(What you will do):
Scan the records for the string "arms" and copy every line that holds it.
((
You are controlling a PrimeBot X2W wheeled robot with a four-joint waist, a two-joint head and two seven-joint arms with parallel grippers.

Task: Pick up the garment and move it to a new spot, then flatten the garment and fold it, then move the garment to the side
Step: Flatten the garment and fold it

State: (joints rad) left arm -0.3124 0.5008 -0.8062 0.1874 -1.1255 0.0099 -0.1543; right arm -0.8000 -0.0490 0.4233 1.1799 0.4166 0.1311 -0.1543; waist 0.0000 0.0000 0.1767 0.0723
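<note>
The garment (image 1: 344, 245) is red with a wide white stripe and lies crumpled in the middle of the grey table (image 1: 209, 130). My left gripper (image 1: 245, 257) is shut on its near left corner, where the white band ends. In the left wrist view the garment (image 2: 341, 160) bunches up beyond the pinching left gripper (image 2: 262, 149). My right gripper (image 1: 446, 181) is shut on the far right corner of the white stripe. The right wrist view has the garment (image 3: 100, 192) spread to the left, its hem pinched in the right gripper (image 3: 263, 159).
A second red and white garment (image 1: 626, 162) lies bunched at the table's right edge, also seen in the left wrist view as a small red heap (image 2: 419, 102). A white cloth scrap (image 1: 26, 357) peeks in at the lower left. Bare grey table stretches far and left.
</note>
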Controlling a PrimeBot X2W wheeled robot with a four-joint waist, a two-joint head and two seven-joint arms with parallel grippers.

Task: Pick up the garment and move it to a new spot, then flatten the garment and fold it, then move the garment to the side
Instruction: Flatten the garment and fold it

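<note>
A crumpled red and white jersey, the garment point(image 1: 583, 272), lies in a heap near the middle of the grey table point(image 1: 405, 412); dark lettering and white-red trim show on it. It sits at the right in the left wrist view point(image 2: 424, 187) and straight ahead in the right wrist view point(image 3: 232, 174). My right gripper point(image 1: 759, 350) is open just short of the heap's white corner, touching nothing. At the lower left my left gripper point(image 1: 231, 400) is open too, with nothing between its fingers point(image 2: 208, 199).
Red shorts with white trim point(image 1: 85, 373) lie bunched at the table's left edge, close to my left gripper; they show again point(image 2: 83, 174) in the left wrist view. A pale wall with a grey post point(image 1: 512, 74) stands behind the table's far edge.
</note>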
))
(Result for this exercise):
You are controlling a PrimeBot X2W wheeled robot with a four-joint waist, a two-joint head and two seven-joint arms with parallel grippers.
Controlling a PrimeBot X2W wheeled robot with a four-joint waist, a two-joint head and two seven-joint arms with parallel grippers.

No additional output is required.